Ces règles ne sont que du bon sens, en fin de compte. Parce que si nous voulons renforcer le calme de notre chien, nous ne lui laissons logiquement pas une flopée de jouets tous plus bruyants et destructibles les uns que les autres en libre service. Si nous souhaitons le rendre capable de renoncer, de ne pas se frustrer de devoir attendre face à ce qu’il désire, nous ne pouvons pas le détacher alors qu’il s’agite en couinant parce qu’il a vu son pote Milou. Si nous désirons cultiver son attention, nous ne pouvons pas le laisser aller dire bonjour à Tata Gâteaux alors qu’il ne nous a pas regardés. Si nous avons besoin de lui apprendre à patienter, nous ne pouvons pas lui donner accès au canapé alors qu’il chouine devant ou force la main pour monter. Etc. etc.

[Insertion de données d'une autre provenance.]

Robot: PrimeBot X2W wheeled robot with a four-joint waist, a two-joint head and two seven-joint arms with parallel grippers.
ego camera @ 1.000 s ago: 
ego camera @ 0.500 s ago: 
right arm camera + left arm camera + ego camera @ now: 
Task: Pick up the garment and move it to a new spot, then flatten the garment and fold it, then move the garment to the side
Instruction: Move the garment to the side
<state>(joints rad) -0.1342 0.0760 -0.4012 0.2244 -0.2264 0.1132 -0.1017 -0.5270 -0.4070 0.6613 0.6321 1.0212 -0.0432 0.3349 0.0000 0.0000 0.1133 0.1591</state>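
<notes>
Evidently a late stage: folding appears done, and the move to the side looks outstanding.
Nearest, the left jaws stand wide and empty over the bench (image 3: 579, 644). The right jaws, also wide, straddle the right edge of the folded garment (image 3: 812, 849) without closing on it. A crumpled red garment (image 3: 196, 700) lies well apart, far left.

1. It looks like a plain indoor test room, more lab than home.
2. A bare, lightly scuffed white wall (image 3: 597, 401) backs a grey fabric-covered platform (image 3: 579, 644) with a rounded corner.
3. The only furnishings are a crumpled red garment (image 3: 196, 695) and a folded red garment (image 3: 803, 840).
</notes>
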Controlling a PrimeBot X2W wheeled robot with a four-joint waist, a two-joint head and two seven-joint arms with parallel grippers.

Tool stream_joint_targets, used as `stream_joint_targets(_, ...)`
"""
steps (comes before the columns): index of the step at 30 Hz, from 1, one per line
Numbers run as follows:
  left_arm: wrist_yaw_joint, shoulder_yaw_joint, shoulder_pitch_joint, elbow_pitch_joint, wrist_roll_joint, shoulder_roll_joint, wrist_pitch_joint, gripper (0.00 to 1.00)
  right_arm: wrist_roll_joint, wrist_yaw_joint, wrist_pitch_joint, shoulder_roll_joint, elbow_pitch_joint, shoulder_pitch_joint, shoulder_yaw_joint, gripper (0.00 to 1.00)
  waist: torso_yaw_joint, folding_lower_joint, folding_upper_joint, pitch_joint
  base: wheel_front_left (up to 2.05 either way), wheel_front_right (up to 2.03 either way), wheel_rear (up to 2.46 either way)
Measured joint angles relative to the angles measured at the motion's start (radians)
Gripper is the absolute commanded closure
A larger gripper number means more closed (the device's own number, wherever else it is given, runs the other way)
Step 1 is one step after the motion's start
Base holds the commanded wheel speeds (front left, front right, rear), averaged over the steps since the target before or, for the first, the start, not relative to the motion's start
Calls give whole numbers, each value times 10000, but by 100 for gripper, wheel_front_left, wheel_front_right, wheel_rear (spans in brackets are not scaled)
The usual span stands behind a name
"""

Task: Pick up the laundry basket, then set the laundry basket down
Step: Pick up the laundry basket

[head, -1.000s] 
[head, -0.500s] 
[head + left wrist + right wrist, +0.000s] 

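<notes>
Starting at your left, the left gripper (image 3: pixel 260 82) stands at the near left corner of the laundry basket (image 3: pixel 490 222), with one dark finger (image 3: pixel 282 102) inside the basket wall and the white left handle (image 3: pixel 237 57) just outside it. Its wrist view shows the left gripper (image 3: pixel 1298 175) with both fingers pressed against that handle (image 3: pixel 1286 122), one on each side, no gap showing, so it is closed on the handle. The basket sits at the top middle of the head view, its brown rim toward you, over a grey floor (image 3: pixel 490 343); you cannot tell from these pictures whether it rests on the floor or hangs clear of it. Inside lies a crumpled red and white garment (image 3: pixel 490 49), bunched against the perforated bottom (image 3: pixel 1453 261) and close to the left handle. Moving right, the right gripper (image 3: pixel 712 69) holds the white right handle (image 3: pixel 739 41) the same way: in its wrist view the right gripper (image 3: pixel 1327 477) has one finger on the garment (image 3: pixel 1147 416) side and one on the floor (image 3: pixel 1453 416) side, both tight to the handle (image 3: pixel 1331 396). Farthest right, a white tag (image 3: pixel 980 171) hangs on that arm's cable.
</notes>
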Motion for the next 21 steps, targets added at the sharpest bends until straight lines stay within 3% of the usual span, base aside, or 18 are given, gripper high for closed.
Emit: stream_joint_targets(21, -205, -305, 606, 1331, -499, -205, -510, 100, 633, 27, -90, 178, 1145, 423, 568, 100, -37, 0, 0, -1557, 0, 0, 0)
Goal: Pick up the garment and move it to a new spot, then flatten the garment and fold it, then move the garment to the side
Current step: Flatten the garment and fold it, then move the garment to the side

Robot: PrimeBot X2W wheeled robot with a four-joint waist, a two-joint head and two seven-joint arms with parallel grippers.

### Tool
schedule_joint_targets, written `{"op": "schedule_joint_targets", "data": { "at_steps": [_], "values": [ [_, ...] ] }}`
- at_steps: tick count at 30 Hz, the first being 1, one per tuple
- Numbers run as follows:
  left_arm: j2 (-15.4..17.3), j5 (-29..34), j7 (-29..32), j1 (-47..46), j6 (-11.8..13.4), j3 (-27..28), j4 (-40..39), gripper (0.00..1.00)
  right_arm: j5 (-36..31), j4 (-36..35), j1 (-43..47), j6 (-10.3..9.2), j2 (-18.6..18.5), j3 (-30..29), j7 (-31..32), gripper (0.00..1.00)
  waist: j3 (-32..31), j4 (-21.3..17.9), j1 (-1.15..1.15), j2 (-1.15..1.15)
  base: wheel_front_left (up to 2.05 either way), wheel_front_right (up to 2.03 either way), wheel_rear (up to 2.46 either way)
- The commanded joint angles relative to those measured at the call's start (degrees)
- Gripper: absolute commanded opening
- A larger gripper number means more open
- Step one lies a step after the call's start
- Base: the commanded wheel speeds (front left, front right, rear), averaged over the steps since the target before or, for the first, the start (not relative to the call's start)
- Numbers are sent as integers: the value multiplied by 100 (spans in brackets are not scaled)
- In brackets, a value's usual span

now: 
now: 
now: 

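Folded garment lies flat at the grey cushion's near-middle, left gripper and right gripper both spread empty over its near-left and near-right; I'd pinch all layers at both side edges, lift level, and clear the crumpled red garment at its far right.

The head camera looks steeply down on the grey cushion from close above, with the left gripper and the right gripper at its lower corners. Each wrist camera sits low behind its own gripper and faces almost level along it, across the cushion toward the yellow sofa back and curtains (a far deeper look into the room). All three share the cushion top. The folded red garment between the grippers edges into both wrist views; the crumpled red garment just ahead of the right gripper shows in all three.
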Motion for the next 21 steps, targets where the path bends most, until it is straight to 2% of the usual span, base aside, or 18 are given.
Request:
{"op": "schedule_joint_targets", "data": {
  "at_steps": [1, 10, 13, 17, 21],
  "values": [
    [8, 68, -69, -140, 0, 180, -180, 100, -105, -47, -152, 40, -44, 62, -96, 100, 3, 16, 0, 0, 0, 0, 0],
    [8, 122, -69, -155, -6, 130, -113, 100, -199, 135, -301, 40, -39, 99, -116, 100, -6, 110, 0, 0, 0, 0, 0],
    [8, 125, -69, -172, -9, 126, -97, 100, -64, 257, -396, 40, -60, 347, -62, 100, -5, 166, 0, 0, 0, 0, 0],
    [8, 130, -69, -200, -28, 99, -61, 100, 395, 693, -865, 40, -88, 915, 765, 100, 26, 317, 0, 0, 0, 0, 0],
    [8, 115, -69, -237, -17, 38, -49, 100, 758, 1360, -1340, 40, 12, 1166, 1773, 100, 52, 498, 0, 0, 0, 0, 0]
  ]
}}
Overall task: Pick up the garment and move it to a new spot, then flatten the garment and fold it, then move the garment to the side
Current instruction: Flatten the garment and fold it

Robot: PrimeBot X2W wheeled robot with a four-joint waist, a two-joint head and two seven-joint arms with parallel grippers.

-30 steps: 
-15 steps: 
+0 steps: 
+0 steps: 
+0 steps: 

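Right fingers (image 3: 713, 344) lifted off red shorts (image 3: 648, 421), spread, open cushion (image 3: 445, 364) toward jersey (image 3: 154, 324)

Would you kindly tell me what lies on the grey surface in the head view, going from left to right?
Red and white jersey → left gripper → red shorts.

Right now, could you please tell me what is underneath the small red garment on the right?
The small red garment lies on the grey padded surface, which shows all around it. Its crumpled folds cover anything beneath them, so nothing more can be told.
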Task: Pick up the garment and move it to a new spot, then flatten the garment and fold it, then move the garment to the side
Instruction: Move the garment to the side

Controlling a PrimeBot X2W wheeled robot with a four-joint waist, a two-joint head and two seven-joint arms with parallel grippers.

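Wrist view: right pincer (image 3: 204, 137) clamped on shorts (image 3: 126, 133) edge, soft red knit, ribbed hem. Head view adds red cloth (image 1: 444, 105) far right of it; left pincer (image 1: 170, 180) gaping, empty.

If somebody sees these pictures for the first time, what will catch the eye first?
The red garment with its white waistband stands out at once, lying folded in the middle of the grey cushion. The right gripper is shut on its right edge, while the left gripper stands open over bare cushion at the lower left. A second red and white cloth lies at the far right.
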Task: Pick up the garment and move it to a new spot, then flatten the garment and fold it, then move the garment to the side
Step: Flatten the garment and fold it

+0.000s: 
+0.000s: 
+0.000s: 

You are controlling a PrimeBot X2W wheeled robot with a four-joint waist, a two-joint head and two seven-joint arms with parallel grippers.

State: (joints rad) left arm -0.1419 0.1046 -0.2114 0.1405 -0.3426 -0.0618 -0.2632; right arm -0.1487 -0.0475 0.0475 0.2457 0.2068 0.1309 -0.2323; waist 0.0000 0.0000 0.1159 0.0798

Ces règles ne sont que du bon sens et une sorte de mal nécessaire. L’humain doit (parfois) se faire violence pour les intégrer et les mettre en place, car elles vont lui permettre d’observer une réelle progression de son chien, s’il s’y tient. La vérité - celle qui fait mal -, c’est que nous pouvons faire deux, trois, quatre sessions d’exercices par jour, avec la plus grande des applications, et piétiner largement en dehors de ces dernières. Quand le chien excelle dans les moments de travail ouverts mais multiplie les comportements gênants le reste du temps, c’est très souvent parce que l’humain travaille avec son animal seulement de façon ouverte et gère assez peu (voire pas, ou mal) l’environnement et le cadre quotidien.
Alors oui, j'en ai conscience malgré l'habitude, c’est contraignant. Éduquer de façon intelligente, sans violence, c'est contraignant. On se rend rapidement compte qu’on travaille tout le temps, finalement. Qu’il faut faire attention à tout, même dans la maison, même quand on décide de se poser dans son fauteuil après une journée épuisante. Au début, cela demande un véritable effort à qui n’a pas l’habitude d’être vigilant sur des points qui ont l’air de relever du détail.
Mais rien n’est jamais un détail. Je vous jure que, dès lors qu’on se met à respecter les besoins du chien en lui offrant une vie plus riche ou plus adaptée ET qu’on instaure ce cadre de vie par le biais de quelques règles, le chien nerveux/remuant/anxieux/réactif se met doucement à changer, car il se sent protégé et encadré avec bienveillance, dans le même temps qu'on renforce les comportements souhaités. Et, avec le temps, promis, tout deviendra aussi naturel pour le chien que pour son humain d'attachement.